Records from a data source:

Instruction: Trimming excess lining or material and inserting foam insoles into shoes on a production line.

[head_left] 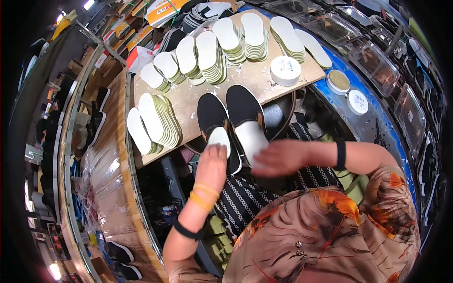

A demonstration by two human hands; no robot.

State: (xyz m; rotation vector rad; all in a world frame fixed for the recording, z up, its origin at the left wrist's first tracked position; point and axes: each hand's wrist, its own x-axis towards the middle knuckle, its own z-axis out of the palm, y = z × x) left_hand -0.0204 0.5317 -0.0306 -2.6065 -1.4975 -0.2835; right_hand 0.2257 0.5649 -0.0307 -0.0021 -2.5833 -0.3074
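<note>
Two black slip-on shoes lie side by side at the near edge of the wooden board, toes pointing away from me. A white insole [219, 137] is partly inside the left shoe [212, 111]. My left hand [213, 166] has its fingers bent and closed on this insole's near end. Another white insole [250, 137] reaches into the right shoe [243, 103], its near part blurred. My right hand [276, 157] is against that insole's near end; motion smears its fingers, so their grip does not show.
Stacks of white insoles [207, 52] line the far side of the wooden board [188, 106], with more insoles [158, 118] at its left. A round white tub [285, 70] stands at the right. Beyond it are an open tub [338, 81] and a white lid [357, 102].
</note>
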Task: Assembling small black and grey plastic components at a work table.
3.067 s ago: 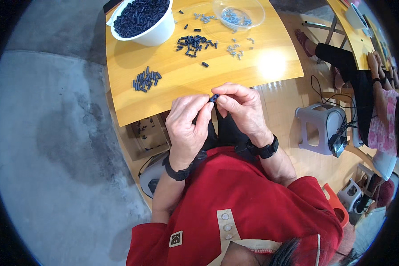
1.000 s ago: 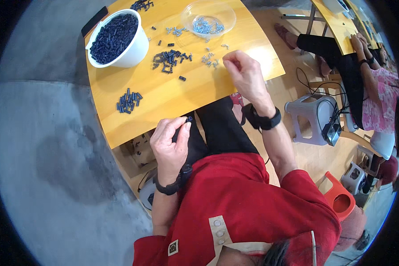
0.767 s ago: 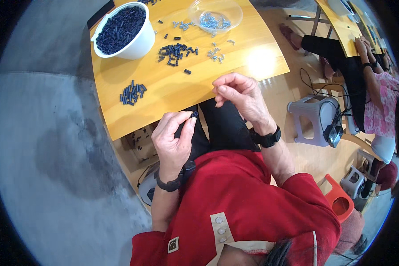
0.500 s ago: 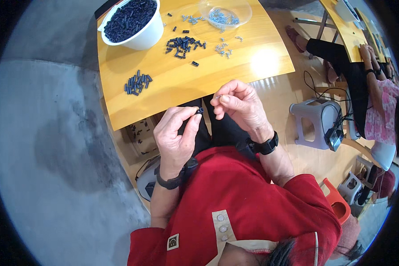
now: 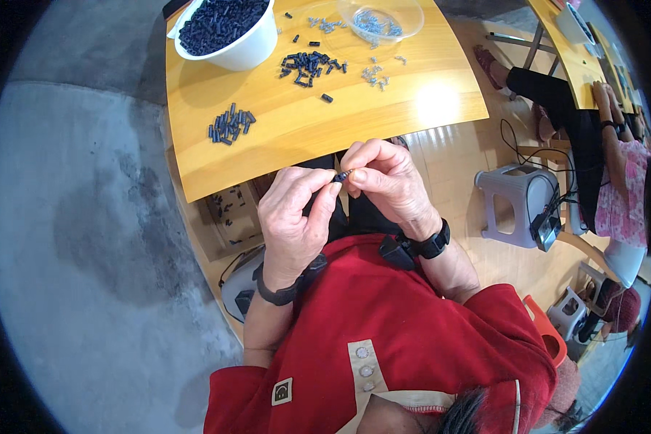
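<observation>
Off the near edge of the table [image 5: 267, 147]: black piece [image 5: 340, 176], held clear.
Left hand [image 5: 296, 210] pinches it, right hand [image 5: 392, 179] a tiny shiny part [image 5: 350, 171] at its right end. Loosened fingertips could drop either past the edge.

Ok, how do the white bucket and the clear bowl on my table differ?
The bucket is opaque white; the bowl is see-through. The bucket is deeper, the bowl shallower. The bucket holds heaped black pieces; the bowl holds a thinner spread of silvery bits. Both stand open on the table.
</observation>
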Motion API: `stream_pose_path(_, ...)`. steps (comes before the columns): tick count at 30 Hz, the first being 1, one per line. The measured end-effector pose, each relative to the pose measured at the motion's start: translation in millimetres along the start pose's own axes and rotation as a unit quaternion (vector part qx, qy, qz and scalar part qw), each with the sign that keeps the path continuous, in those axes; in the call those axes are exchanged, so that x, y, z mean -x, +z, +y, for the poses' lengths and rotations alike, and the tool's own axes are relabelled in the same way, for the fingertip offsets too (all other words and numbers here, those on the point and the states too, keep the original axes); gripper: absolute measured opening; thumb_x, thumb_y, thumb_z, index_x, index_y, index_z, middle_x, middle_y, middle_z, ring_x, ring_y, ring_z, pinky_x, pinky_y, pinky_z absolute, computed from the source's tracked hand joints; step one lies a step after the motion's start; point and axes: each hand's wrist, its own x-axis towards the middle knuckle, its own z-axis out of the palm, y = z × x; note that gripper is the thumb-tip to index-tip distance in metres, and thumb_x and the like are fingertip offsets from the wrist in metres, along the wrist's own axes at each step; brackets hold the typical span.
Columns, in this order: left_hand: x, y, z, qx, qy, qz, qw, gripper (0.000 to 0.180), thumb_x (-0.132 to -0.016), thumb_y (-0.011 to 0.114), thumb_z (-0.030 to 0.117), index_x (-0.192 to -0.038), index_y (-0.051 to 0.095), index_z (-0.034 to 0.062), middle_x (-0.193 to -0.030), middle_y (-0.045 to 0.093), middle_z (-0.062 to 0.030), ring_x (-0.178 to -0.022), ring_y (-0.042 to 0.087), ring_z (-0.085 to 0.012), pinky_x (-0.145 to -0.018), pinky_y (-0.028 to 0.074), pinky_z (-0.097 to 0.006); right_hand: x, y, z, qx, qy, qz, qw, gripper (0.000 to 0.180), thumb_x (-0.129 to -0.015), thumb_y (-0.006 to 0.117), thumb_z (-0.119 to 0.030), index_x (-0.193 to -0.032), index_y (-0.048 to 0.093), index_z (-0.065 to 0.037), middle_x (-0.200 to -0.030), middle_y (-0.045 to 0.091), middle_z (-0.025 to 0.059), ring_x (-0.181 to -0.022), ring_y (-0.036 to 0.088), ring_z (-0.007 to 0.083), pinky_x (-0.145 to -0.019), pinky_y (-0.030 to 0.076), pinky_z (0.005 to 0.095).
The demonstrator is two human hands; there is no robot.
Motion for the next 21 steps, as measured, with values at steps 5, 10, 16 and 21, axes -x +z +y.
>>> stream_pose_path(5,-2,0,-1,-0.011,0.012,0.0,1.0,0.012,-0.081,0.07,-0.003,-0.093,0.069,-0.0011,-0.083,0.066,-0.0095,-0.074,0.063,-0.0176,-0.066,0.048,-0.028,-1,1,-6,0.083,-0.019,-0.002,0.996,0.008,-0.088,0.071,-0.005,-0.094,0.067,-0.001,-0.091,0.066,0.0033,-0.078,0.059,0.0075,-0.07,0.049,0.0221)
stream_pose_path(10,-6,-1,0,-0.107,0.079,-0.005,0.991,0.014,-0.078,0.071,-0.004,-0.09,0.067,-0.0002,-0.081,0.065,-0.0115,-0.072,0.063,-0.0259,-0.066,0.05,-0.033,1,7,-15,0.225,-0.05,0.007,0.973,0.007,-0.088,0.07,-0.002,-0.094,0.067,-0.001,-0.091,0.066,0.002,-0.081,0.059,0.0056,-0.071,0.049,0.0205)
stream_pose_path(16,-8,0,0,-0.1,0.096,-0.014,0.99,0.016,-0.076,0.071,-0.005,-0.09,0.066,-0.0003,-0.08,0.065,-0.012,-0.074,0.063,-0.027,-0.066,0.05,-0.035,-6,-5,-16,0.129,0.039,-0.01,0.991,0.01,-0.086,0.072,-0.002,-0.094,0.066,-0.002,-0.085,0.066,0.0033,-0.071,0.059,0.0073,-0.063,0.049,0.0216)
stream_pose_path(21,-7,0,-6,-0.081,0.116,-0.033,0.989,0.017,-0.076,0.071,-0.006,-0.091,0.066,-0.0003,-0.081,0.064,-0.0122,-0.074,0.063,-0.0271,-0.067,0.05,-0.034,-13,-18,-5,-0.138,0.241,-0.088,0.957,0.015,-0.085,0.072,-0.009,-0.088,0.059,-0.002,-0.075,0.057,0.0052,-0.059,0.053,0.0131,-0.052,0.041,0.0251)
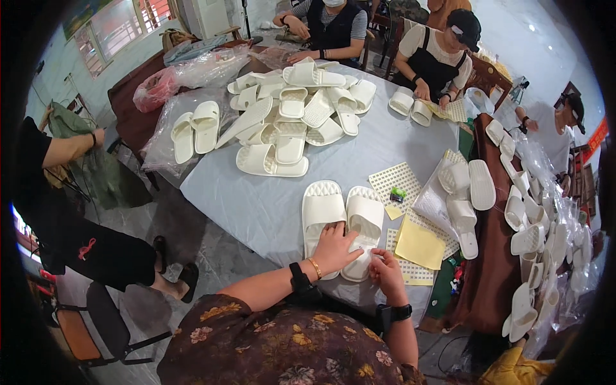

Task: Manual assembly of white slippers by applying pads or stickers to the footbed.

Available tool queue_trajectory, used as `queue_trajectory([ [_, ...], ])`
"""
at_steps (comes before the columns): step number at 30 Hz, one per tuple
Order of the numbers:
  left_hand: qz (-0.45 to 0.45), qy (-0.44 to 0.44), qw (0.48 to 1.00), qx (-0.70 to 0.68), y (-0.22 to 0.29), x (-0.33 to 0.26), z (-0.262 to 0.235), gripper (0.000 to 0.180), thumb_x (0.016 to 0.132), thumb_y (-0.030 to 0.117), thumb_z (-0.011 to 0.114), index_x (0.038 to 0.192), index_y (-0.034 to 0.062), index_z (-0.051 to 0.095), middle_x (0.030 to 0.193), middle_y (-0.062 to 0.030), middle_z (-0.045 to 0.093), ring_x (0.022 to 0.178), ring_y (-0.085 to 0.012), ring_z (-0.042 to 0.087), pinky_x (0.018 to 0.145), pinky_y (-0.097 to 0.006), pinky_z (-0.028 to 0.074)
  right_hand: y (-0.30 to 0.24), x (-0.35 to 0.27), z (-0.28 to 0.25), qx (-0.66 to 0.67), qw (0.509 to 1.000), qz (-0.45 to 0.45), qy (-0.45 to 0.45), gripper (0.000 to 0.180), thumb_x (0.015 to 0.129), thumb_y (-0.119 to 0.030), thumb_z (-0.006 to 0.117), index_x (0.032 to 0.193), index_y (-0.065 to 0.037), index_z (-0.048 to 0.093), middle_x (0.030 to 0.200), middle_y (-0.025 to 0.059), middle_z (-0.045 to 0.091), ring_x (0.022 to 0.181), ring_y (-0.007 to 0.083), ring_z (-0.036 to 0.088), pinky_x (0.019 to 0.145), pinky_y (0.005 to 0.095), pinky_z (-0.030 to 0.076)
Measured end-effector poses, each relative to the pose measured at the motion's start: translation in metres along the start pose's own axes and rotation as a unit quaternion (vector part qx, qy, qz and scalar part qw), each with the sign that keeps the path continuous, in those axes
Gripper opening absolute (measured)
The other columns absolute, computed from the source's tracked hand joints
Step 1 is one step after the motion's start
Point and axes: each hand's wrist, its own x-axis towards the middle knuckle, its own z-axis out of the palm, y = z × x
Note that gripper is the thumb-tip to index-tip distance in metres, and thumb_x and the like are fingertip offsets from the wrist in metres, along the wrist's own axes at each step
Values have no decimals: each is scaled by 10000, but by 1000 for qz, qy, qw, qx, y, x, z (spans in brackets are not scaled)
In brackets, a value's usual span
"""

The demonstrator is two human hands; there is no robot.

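Note:
A pair of cream slide slippers lies side by side on the table in front of me, toes pointing away. My left hand (pixel 333 249) rests across them with its fingers spread, partly covering the left slipper (pixel 324 210); its thumb reaches over the insole of the right slipper (pixel 363 215). Beside that slipper's heel, my right hand (pixel 387 273) is closed in a pinch. Whatever its fingertips hold is too small to make out. Close by on the right are a yellow sheet (pixel 418 244) and a sticker sheet (pixel 393 181) with a small green item (pixel 398 194) on it.
A heap of cream slippers (pixel 292 138) covers the far middle of the table (pixel 237 205). More slippers (pixel 481 185) lie along the right on a brown surface. Two people sit across the table, one handling a yellow sheet (pixel 451 110). Another person stands left, near a chair (pixel 106 321).

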Motion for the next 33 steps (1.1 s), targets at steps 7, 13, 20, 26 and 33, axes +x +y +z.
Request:
queue_trajectory([
  [7, -11, 15, 999, 49, -1, 7, 8, 578, 835, 451, 667, 1283, 94, 596, 1125, -188, 522, 1075, -358, 505, 899, -458, 422, 2, 2, -2, -12, 1000, 1, 5, 304, 946, -118, 570, 1234, -40, 515, 707, 10, 580, 534, 78, 505, 469, 210, 382],
  [13, -37, -23, 998, 41, -4, 21, 8, 621, 824, 471, 681, 1226, 8, 584, 1056, -191, 545, 1038, -354, 513, 829, -459, 434, 4, 4, -3, -16, 1000, -2, 3, 313, 943, -115, 566, 1240, -35, 513, 706, 13, 579, 530, 87, 504, 472, 217, 391],
  [20, -40, 58, 997, -29, -4, 13, -18, 591, 815, 439, 708, 1124, -45, 569, 1007, -207, 544, 992, -366, 524, 829, -472, 430, 0, 1, 0, -47, 999, 5, 8, 331, 930, -100, 557, 1243, -4, 508, 684, 12, 570, 532, 87, 504, 479, 219, 395],
  [26, -22, 58, 997, -53, -36, 16, -69, 621, 835, 465, 687, 1128, -73, 584, 967, -234, 539, 946, -382, 527, 836, -458, 436, -2, 1, 0, -45, 999, 2, 11, 288, 937, -94, 551, 1219, -39, 533, 707, 16, 565, 550, 98, 517, 491, 224, 413],
  [33, -16, 208, 972, 107, -98, 164, -181, 608, 818, 491, 687, 1101, -42, 612, 1042, -269, 563, 1025, -411, 549, 892, -464, 459, 7, 4, -3, -41, 999, -3, 7, 278, 953, -104, 560, 1218, -25, 533, 705, 16, 564, 548, 95, 514, 495, 222, 416],
])
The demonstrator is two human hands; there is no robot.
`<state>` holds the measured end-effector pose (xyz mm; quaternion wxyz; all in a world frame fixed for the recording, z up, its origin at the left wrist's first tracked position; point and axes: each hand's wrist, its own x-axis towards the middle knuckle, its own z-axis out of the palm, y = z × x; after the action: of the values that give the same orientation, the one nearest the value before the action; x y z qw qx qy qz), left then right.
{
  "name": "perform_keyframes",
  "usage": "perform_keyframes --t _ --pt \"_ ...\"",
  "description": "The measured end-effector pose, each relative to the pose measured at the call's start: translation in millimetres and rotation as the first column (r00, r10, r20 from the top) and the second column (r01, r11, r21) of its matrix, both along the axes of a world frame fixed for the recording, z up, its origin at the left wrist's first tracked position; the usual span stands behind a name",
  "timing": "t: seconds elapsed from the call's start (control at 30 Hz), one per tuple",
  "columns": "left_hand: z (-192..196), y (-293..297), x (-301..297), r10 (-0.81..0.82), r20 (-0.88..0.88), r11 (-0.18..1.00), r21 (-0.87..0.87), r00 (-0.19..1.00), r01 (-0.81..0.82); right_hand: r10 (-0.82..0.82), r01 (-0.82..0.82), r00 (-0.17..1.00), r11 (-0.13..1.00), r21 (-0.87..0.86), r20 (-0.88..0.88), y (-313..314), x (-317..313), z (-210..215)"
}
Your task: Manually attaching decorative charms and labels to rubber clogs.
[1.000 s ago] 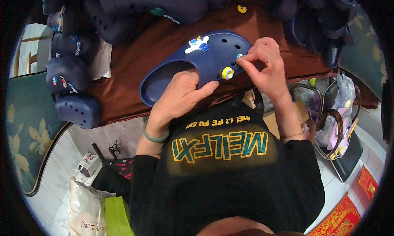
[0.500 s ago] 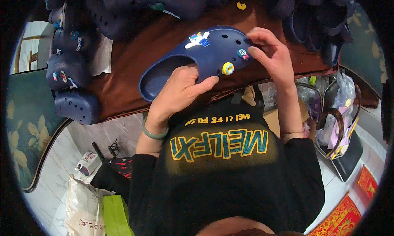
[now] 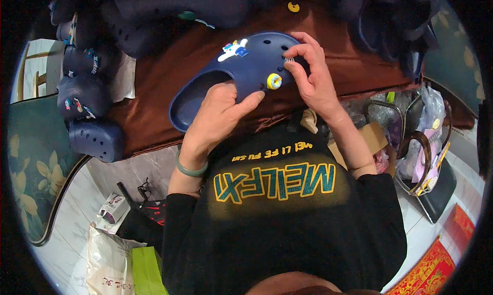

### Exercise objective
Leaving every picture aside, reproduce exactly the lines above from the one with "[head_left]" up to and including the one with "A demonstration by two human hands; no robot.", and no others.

### Written answer
[head_left] 

A demonstration by two human hands; no robot.

That completes the response.